Der Bw hat eine vollständige verkehrspsychologische Stellungnahme, die im Sinne des § 1 Z3 FSG-GV aus zwei Teilen besteht, bislang nicht vorgelegt. Da sich der Verkehrspsychologe Dr. X bezogen auf den Bw für befangen erklärt hat und die Nachholung des 2. Teiles durch sein Institut ablehnt, wird eine neuerliche verkehrspsychologische Untersuchung möglicherweise erforderlich sein. Deshalb wurde bei der mündlichen Verkündung der Berufungsentscheidung (Spruchpunkt 1.) die im Spruch des erstinstanzlichen Bescheides angeordnete (vollständige) verkehrs­psychologischen Untersuchung bestätigt.

 

Allerdings ist für die Gutachtungs­erstellung gemäß § 8 FSG nur mehr der 2. Teil der VPU, der für die Beurteilung der Bereitschaft des Bw zur Verkehrsanpassung erforder­lich ist, notwendig und war deshalb die (mündlich verkündete) Anordnung gemäß Spruchpunkt 1. dahingehend abzuändern.

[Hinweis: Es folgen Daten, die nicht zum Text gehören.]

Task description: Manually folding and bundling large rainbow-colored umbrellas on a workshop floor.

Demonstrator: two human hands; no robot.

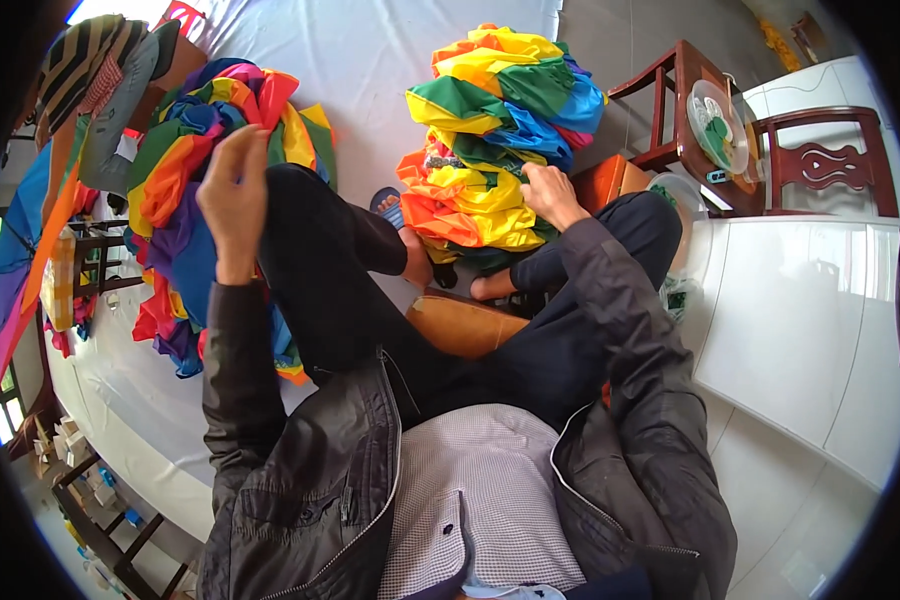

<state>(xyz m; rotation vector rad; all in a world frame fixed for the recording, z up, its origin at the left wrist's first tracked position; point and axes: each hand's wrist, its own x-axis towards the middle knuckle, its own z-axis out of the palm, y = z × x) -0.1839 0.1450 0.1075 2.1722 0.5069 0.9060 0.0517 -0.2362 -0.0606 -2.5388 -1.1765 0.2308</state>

Die nunmehrige (gegenüber der mündlichen Verkündung eingeschränkte) Anordnung erfolgte damit auch aus heutiger Sicht des UVS unter Hinweis auf die Rechtsprechung des VwGH (E 23.5.2012, 2012/11/0092, betreffend die Lebens­gefährtin des Bw) zu Recht. 

Es war daher spruchgemäß zu entscheiden. Im gegenständlichen Verfahren sind Stempelgebühren in Höhe von 16,80 Euro angefallen.

 

Rechtsmittelbelehrung:

Gegen diesen Bescheid ist kein ordentliches Rechtsmittel zulässig.

 

Hinweis:

Gegen diesen Bescheid kann innerhalb von sechs Wochen ab seiner Zustellung eine Beschwerde an den Verfassungsgerichtshof und/oder an den Verwaltungs­ge­richtshof erhoben werden; diese ist - von gesetzlichen Ausnahmen abgesehen - jeweils durch eine bevollmächtigte Rechtsanwältin oder einem bevollmächtigten Rechtsanwalt einzubringen. Für jede dieser Beschwerden ist eine Gebühr von 220 Euro zu entrichten.

 

 

Mag. Bissenberger

 

 

 

Beschlagwortung:

VPU teilweise vorgelegt – von Amtsärztin nicht akzeptiert und neu vorgeschrieben (Zuweisung) – mündlich verkündet  - Abweisung, im selben Bescheid Abänderung VPU mittels kraftfahrspezifischer Leistungsfunktionen

 

 

Beachte:

 

Beschwerde gegen vorstehende Entscheidung wurde abgelehnt.